## WHAT THE TASK REQUIRES:
For the records below, report how many lines include the word "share". Only the number should appear.

───── EXCERPTED DATA ─────

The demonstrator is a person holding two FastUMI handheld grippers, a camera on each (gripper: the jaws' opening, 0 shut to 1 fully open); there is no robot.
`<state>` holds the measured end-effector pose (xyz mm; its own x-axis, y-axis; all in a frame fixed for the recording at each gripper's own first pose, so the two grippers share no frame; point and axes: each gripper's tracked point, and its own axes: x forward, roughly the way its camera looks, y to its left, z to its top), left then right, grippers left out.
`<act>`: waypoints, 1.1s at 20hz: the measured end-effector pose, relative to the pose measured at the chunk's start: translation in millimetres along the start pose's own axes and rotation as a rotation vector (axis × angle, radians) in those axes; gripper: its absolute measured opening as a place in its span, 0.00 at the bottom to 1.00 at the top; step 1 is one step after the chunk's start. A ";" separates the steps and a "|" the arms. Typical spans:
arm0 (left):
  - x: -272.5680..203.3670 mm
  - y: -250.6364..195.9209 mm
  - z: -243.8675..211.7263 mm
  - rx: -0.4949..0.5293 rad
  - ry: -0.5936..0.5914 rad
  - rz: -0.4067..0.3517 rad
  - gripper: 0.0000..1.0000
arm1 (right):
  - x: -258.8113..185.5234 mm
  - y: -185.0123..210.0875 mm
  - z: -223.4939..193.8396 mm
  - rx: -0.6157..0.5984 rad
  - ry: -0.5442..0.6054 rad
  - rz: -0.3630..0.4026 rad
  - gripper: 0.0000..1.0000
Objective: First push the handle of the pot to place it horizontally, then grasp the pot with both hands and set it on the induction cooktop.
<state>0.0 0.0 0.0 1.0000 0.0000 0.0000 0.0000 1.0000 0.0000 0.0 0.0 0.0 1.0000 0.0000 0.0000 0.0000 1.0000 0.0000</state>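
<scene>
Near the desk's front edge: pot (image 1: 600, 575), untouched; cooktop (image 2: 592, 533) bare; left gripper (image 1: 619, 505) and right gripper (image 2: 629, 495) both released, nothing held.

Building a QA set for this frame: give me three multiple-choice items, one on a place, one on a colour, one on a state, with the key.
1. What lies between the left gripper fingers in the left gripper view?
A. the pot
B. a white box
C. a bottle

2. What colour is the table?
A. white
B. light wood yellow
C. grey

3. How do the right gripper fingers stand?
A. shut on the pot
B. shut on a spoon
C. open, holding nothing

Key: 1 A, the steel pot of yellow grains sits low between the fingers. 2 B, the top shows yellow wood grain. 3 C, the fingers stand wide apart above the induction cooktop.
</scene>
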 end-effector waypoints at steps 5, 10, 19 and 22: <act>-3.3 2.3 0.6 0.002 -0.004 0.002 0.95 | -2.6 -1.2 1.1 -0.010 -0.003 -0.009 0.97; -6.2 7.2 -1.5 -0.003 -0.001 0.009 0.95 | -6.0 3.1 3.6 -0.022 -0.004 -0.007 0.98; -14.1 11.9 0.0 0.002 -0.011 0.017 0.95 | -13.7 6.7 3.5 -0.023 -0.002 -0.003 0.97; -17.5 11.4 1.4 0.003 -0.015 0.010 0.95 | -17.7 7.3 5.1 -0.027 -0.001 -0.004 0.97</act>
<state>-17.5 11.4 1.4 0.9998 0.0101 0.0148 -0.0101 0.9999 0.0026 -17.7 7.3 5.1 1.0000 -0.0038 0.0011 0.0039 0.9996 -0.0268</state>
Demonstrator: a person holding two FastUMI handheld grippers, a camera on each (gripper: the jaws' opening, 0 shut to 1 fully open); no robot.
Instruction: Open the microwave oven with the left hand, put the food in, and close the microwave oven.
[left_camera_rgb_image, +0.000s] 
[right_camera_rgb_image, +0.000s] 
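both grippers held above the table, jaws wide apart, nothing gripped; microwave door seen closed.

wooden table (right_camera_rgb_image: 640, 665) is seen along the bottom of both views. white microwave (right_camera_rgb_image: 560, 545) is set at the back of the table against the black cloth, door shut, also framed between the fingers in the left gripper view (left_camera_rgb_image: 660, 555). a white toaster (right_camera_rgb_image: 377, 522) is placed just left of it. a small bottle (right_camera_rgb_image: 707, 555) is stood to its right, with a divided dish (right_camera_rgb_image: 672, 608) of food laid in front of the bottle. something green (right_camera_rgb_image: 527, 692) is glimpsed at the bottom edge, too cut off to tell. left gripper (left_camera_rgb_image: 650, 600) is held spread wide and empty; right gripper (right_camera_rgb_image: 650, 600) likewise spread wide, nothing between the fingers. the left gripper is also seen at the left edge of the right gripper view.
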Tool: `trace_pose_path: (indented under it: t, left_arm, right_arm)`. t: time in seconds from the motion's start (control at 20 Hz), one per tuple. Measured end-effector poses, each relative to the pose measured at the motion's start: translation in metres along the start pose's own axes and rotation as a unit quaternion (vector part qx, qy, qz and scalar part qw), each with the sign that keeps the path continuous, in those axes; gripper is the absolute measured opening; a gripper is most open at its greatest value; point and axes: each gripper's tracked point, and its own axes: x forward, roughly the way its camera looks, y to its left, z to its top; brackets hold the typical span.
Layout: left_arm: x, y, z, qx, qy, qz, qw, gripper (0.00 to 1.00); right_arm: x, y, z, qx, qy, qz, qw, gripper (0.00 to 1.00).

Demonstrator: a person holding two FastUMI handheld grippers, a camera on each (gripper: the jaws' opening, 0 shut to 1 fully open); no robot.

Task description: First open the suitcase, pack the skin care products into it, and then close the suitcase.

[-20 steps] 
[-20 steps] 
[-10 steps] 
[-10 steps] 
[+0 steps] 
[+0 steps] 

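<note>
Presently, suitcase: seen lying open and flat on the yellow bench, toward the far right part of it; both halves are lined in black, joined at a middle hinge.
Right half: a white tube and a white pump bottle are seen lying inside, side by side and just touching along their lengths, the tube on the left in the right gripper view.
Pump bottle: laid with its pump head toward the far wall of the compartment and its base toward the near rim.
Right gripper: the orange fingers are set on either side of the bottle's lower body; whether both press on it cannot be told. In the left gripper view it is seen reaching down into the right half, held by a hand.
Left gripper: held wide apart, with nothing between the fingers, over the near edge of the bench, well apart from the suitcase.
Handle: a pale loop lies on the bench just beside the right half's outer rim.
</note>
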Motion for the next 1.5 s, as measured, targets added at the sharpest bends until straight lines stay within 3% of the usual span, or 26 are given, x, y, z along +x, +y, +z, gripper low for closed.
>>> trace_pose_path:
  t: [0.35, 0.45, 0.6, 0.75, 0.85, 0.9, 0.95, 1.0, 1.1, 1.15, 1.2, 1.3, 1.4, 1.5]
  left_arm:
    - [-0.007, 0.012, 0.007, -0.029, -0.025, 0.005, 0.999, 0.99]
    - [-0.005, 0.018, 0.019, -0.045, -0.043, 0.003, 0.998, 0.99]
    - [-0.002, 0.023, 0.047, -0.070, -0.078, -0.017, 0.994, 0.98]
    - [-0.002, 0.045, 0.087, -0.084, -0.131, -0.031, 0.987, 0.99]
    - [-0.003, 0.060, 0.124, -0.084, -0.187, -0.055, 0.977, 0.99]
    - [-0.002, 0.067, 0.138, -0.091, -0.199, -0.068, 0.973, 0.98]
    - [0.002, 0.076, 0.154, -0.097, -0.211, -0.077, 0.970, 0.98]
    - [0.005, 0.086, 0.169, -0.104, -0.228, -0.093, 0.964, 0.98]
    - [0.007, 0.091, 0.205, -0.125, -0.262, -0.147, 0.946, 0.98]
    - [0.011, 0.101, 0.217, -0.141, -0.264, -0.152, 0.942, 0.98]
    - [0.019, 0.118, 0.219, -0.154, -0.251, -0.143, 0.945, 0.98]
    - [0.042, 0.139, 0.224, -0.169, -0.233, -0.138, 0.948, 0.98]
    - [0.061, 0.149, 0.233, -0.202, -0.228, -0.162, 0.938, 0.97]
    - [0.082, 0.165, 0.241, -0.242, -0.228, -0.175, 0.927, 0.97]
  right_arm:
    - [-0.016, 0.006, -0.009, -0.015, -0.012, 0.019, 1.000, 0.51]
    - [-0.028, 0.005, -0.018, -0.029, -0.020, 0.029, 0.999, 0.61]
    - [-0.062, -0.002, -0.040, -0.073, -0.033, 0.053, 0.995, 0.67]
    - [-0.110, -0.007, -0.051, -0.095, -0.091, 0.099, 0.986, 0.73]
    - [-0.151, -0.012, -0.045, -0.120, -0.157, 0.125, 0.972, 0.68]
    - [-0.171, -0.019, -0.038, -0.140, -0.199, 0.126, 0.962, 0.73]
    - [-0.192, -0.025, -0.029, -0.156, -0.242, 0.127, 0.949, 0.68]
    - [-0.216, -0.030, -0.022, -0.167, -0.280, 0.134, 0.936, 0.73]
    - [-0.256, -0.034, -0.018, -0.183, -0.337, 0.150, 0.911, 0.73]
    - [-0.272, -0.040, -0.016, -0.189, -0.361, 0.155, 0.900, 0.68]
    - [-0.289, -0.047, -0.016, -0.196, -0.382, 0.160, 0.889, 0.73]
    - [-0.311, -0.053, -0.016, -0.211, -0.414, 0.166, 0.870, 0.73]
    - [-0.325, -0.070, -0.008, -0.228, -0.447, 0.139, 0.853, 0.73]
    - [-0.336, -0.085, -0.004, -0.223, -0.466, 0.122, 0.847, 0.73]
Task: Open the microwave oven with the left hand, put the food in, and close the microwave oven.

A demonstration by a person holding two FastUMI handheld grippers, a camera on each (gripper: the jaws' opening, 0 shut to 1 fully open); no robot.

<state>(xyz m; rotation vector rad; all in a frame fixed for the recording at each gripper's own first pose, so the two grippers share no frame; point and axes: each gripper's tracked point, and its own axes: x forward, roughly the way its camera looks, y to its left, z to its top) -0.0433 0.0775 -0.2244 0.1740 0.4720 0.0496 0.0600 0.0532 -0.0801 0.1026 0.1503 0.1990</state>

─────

## RESPONSE BOX:
2